Perfection or Excellence?

Learning the difference between excellence and perfection has been one of the most powerful lessons in my life.  From my viewpoint the difference is pretty simple. Perfection quits with any stumble. Excellence on the other hand, will stumble, get back up,and then hop, skip, and jump to keep on going.  Excellence can always find a way to finish by leaning on Good Intention and Persistence.  Perfection, on the other hand, rarely gets anywhere near the finish line because one blunder ends the race. Period.  Writing my first book ‘Will You Dance?’ (WYD) was a powerful lesson in this concept.

WYD was never an ‘intended’ book. The day I wrote it, my intention was to write a Christmas letter to family and friends. My higher self clearly had other ideas and three hours after sitting down to write that letter something magical had happened. I had written what is now a 212 page book, in one fell swoop. It was no doubt stream of consciousness writing; powerful, raw, and perfect. Or so I thought. A friend offered to send it to an editor she knew for a little bit of clean up. Seemed like a good idea, so  off it went. A few weeks later, my tattered mass of white pages fastened with a big binder clip came back to me. I could hardly wait to read the words of praise I knew would be there. There was a pretty little yellow sticky note right on the front. In bold black letters it said this; ‘You have tried to tackle a subject even great minds have failed at. Leave it to the great minds.’ The blood still rushes to my face when I think about this. I was devastated, humiliated, and a dozen other  mortifying things all at once. As I leafed through the marked up pages, what I kept reading over and over was that I needed to work on my syntax. It was not the first time I had heard this god-awful  word- ‘syntax’.  I could never pull higher than a ‘C’ in any college English class that I took and it usually came down to that same word; syntax. (Even as I write this I am wondering, do I capitalize the ‘E’ in English? – googled it, yes I do!) Back to my illustrious days in college English classes – I loved to write, but quickly surrendered to the fact  that  my version of writing and a collegiate English teacher’s version had a wide expanse of space between them. Therefore I took only the English classes that I had to, and steered far and wide from any other writing class for the next ten years of college. (Yes,  I managed to get a Ph.D. and never took a single  writing class.)

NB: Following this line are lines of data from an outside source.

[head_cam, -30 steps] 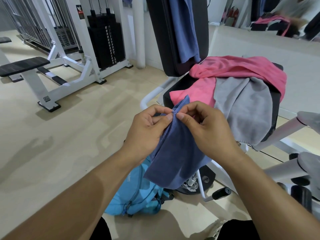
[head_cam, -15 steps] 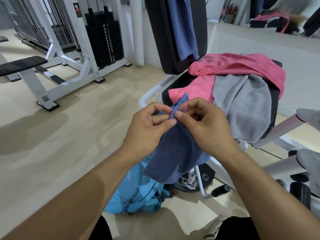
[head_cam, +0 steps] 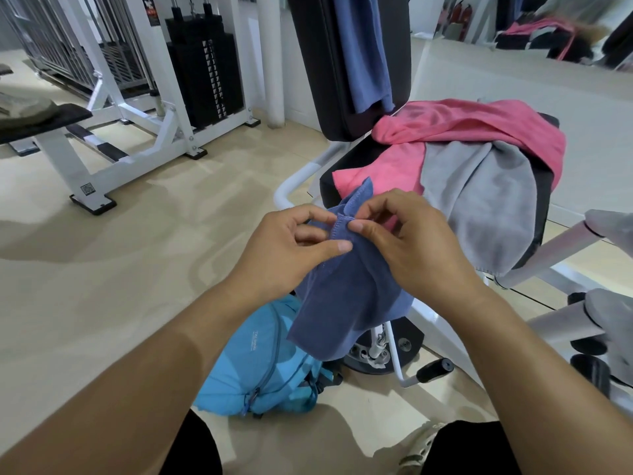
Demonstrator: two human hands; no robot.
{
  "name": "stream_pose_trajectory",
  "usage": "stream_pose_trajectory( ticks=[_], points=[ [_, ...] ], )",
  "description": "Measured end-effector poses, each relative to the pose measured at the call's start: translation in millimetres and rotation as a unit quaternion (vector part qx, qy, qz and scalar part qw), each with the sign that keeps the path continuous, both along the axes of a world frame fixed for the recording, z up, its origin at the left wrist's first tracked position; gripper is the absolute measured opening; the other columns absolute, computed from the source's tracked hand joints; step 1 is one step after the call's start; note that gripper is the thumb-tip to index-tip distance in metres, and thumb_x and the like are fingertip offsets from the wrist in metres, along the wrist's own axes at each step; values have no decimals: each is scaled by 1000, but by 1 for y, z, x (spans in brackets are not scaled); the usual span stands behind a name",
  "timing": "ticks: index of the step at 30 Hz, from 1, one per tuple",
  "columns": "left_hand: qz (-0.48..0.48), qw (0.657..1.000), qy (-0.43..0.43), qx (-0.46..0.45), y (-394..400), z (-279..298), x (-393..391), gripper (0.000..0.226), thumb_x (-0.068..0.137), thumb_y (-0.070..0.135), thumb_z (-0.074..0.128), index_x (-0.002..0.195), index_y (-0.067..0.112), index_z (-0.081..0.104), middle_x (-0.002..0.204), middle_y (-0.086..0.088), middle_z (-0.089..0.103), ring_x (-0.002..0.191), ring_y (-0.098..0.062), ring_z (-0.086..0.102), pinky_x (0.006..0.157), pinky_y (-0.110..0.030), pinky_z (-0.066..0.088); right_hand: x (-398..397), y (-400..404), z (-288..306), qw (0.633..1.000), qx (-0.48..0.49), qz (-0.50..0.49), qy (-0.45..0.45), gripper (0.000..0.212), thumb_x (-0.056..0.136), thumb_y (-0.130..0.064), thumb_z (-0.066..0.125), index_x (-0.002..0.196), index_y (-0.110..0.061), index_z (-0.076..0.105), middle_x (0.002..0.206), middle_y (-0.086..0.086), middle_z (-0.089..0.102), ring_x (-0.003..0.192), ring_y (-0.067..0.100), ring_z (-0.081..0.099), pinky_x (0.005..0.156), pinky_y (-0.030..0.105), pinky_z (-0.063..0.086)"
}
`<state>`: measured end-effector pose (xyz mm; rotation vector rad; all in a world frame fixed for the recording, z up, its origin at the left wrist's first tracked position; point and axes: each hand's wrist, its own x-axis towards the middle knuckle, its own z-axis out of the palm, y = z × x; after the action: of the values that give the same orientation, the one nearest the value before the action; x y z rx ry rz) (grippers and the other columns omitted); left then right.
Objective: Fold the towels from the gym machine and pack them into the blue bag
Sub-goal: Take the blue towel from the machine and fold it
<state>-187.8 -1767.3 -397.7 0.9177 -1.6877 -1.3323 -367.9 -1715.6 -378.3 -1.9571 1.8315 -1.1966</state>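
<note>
— In a gym, beside a padded machine seat: what do the fingers hold?

— The fingers (head_cam: 337,247) of the left hand (head_cam: 287,248) and those of the right hand (head_cam: 416,241) are curled in, pinching the stitched top edge of a dark blue towel (head_cam: 346,303). The thumbs meet at the hem, almost touching, and one corner of the cloth stands up between the two hands.

— And the rest of that towel?

— It hangs down in loose folds from the pinch, in the air above the blue bag (head_cam: 260,368), which lies on the floor (head_cam: 120,269) just in front of the person's knees.

— Where are the other towels?

— A pink towel (head_cam: 472,125) is spread in a heap across the machine seat (head_cam: 544,186), and a grey towel (head_cam: 479,200) lies over it, drooping off the front edge. Another blue towel (head_cam: 363,53) hangs down the upright black backrest (head_cam: 318,63) behind them.

— Farther out?

— A white-framed weight stack (head_cam: 205,66) stands at the back left, with a black bench pad (head_cam: 44,120) at the left edge.
</note>
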Motion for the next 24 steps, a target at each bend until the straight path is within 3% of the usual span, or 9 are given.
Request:
stream_pose_trajectory(
  ticks=[7,9,12,16,18,20,22,24],
  points=[
    [-24,999,-27,-28,-4,-7,6,12,91,12,73,101,6,75,90,-15,77,89,-37,73,89,-48,56,1,-4,-5,996,4,62,66,9,95,-35,67,90,-28,70,81,-26,56,87,-1,48,78,9,33],
    [-35,999,-12,-23,-5,-8,8,12,94,12,68,101,4,73,90,-16,76,83,-28,71,85,-44,55,-1,-5,-5,994,-6,67,87,14,93,-42,65,93,-29,69,86,-24,57,89,1,46,83,11,34],
    [-27,999,28,-18,-4,-4,12,18,95,19,61,99,5,71,80,-5,70,76,-13,60,73,-27,49,-4,-7,-4,986,-22,63,156,30,87,-54,60,96,-27,69,103,-17,63,104,13,48,94,30,40],
    [15,994,103,-29,-2,5,22,18,94,19,53,89,5,64,79,-4,59,76,-13,52,70,-22,43,5,-5,2,980,-11,83,182,19,85,-50,70,88,-37,57,112,-17,63,116,15,49,100,37,39],
    [57,989,130,-43,-2,9,28,16,95,19,52,82,14,60,76,-3,54,74,-13,49,69,-25,42,13,-3,6,981,-17,107,164,22,85,-44,75,87,-34,55,105,-15,65,110,12,51,96,32,41],
    [89,985,138,-54,-1,12,33,18,96,21,52,79,21,59,75,-5,53,73,-17,48,70,-27,42,23,0,9,984,-14,132,117,21,85,-34,78,85,-25,59,88,-11,65,90,8,55,82,27,44],
    [122,980,141,-66,0,13,37,24,97,23,52,76,30,60,73,-2,56,72,-17,51,71,-31,43,29,3,10,988,2,138,71,22,86,-31,78,84,-21,58,76,-6,64,74,12,56,70,32,47],
    [174,970,151,-75,-1,13,41,24,98,26,52,76,33,60,70,6,58,71,-15,51,71,-34,43,31,3,8,991,26,119,52,22,86,-36,78,88,-25,58,74,-5,66,70,15,59,68,38,49]
  ],
)
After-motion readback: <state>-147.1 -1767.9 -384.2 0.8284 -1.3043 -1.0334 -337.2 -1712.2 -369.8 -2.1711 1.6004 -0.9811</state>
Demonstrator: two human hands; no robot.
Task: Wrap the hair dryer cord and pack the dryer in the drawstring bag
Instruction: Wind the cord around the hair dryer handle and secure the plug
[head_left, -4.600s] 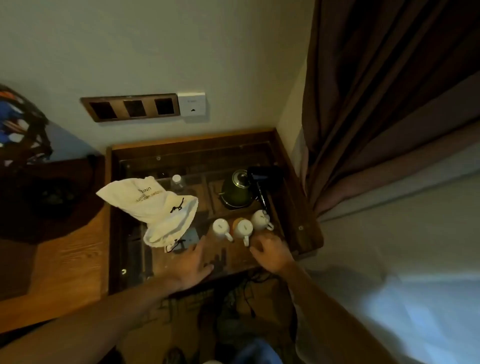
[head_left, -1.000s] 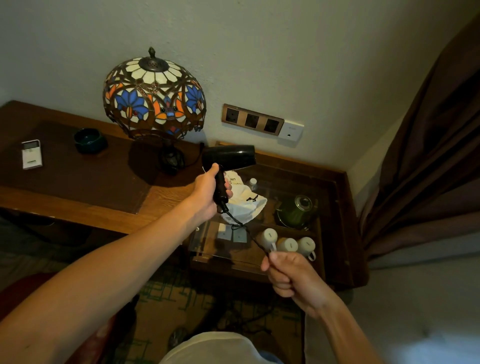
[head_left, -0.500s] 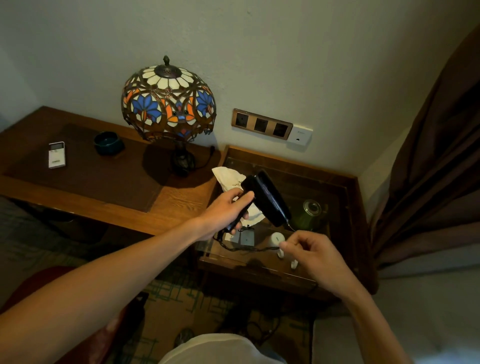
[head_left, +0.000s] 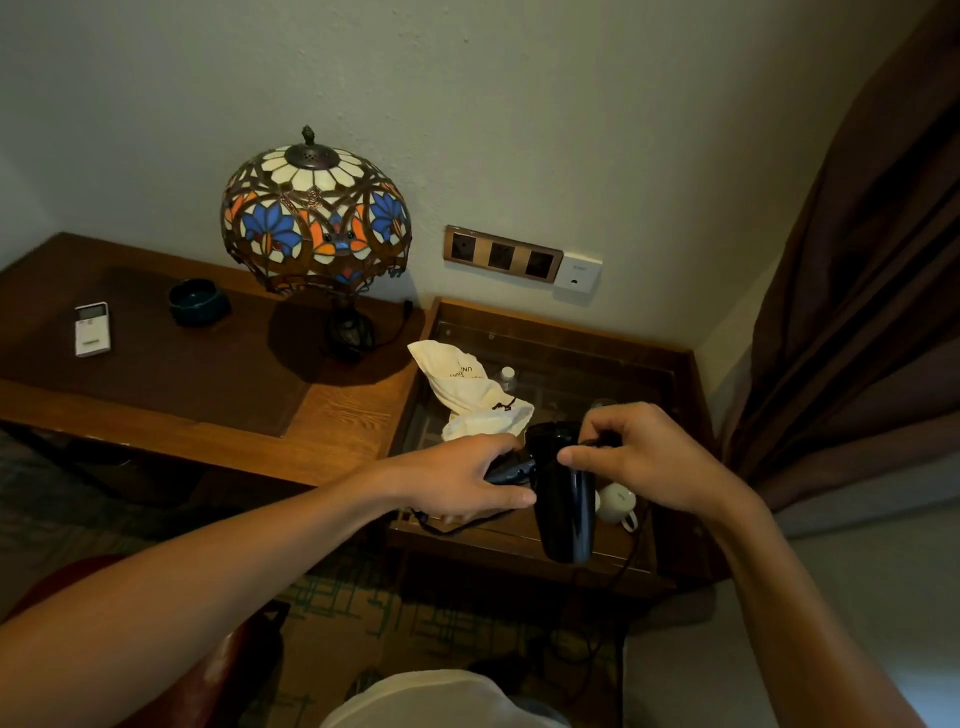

In 1998, wanting to fulfill my dream of writing a book, I signed up for a ‘writer’s work shop’. I paid my $800 and  dutifully arrived to the weekend event intent on soaking up everything I could.  As I sat there listening to the formulary being given, I felt like cold icy fingers were grabbing me tight around the neck.  I could almost instantly hear that college English teacher from the past saying “ You have to work on your syntax.” Damn, even now that word makes my shoulders touch my ears.  (That sentence probably has horrible syntax, but it’s EXACTLY what I want to say!) I lasted about 45 minutes in the workshop- I walked out and have never looked back.

My syntax is still horrible. When I am weaving words together, the last thing on my mind is getting the punctuation ‘just right’. What I want is to get the emotion, the imagery, and the passion right. I still don’t care much if I get my commas in the right spot- what I care about, is if my words hit the right spot… does your mind read them, the way my heart writes them? That is what matters to me. If I get hung up on trying to write perfectly, I will never finish the race. So when I stumble with a run on sentence here, and a poorly placed semi colon there… just know that bruises and all- for me, the race just keeps going. I may not always win, but I do always finish.

And back to that editor and his advice to me – to lay down my dream and let greater minds carry on. Well, I know he knew a lot more about syntax than I ever will, and I accept that my writing could be used as an example of ‘what not to do’ in English classes everywhere. But I wonder if he knows that the very same manuscript that he told me to throw away, went to press un-edited and within months of its publication received one national and two international literary awards?  I would love to tell him that over the past 12 years WYD has sold more than 10,000 copies.

Those who read, ‘Will You Dance?’ consistently say that the way the book is written makes it feel like ‘their’ story.  I never, ever, ever tell them… it’s because my syntax sucks.